I believe in keeping things simple and easy to avoid stress. The cookies you see below have four ingredients (flour, sugar, baking powder and vanilla). It takes under fifteen minutes to mix the batter, roll them into balls and put them into the oven. You can skip the almond on top if allergies are of concern. Likewise, my Swedish pumpkin cake, moist and savory, requires around ten minutes of assembly and a stint in the oven.
Here are the girls making the Swedish almond cookies. Splitting the batter in two and giving each girl her own tray allowed for a more peaceful rolling process.

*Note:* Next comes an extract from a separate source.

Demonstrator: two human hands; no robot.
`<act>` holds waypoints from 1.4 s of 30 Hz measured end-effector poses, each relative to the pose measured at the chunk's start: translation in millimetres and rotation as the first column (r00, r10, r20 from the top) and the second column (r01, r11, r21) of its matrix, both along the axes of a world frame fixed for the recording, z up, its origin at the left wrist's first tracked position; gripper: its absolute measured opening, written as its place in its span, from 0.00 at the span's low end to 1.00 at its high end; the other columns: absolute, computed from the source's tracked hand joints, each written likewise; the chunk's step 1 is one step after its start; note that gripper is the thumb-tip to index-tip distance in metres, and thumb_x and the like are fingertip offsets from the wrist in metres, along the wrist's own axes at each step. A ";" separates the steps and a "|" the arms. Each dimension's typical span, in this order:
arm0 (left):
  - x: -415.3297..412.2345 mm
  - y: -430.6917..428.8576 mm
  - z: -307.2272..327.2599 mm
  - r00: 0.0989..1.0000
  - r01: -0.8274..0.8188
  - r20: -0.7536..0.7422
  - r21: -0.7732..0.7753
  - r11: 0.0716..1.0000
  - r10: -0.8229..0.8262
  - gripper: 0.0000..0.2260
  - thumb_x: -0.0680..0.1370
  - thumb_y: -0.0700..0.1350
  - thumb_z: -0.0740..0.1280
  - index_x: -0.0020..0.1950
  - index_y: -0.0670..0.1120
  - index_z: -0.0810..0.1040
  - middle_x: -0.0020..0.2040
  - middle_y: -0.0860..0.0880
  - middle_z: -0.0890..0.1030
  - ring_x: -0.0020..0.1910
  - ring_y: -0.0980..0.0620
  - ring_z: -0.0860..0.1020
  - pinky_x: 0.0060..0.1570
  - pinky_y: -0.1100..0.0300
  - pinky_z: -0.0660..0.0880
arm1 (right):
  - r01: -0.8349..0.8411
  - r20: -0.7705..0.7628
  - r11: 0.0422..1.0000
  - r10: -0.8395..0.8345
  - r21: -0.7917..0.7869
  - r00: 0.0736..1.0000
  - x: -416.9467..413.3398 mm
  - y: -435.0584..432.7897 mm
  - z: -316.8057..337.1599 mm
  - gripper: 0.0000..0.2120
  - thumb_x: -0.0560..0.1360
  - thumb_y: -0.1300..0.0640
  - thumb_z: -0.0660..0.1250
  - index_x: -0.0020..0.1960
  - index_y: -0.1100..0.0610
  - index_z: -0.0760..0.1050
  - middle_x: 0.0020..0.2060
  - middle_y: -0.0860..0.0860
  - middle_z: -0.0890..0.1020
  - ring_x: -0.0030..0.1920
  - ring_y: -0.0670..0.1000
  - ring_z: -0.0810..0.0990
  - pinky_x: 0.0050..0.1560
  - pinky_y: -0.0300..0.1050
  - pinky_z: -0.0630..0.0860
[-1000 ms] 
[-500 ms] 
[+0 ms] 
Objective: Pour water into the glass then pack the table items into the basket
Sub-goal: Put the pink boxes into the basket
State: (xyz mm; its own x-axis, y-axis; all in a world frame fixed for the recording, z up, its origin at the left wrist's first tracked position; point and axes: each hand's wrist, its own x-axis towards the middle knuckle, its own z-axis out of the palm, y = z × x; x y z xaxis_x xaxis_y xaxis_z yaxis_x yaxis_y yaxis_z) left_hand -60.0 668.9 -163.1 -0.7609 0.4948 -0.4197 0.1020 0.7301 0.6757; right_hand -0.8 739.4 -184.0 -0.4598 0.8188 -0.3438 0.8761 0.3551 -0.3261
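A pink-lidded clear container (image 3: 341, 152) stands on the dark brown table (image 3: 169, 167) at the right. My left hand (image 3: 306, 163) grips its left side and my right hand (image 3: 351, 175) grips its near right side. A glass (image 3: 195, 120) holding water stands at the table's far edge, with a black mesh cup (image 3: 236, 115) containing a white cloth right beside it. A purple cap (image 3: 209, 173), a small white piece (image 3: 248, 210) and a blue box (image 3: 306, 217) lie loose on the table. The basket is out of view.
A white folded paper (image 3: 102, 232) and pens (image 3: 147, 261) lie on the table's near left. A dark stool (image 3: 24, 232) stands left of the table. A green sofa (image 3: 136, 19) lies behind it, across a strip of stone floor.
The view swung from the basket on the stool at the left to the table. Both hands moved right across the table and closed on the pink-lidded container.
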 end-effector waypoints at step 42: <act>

And here are Beckett and the girls decorating the tree. Now, I’d be dishonest to pretend that a team-spirit guided this endeavor. Rather, each child had a plan for which decorations they wanted to put where, and they competed over the chair. Marielle placed two gold keys next to each other so that they would chime only to notice minutes later that someone had lifted off one key and placed it on a high branch beyond her reach. She broke out in tears. We had what I’ll call “ornament placement” followed by “revisions by un-named parties”. Tears, arguments and feuds erupted. Several children stomped out of the room coming back minutes later only to make sure that someone else didn’t get to put more ornaments on than had they. When the ornaments were all in place, however, everyone felt content.
The Spanish Christmas lights likewise proved challenging. Rather than coming packaged as a long string, they had a loop in the middle for the top of the tree from which hung a single, long cord of lights. From that cord sprang various other cords that needed to be wound around the tree. Not being one for physics, the diagram didn’t help me, and the lights sat in the floor in a garbled ball. An hour of de-tangling, stretching, and pulling allowed for the lights to be in place on the floor and then we needed to hoist them up and wrap them around the tree. Once up, some of them blinked and others did not. I decided to let that little detail go. The perfect is the enemy of the good because in in trying to make everything just so, you become miserable.
Our tree also had some missing branches on the bottom. A 45 degree pivot to the right covered that up.
Enjoy whatever your family is celebrating in whatever way, even when tensions rise. The important part is being together and engaging in activities in projects through which you bond. The children will fondly remember these days and, when they grow up, will recreate them with their own families. That to me is the legacy of Christmas.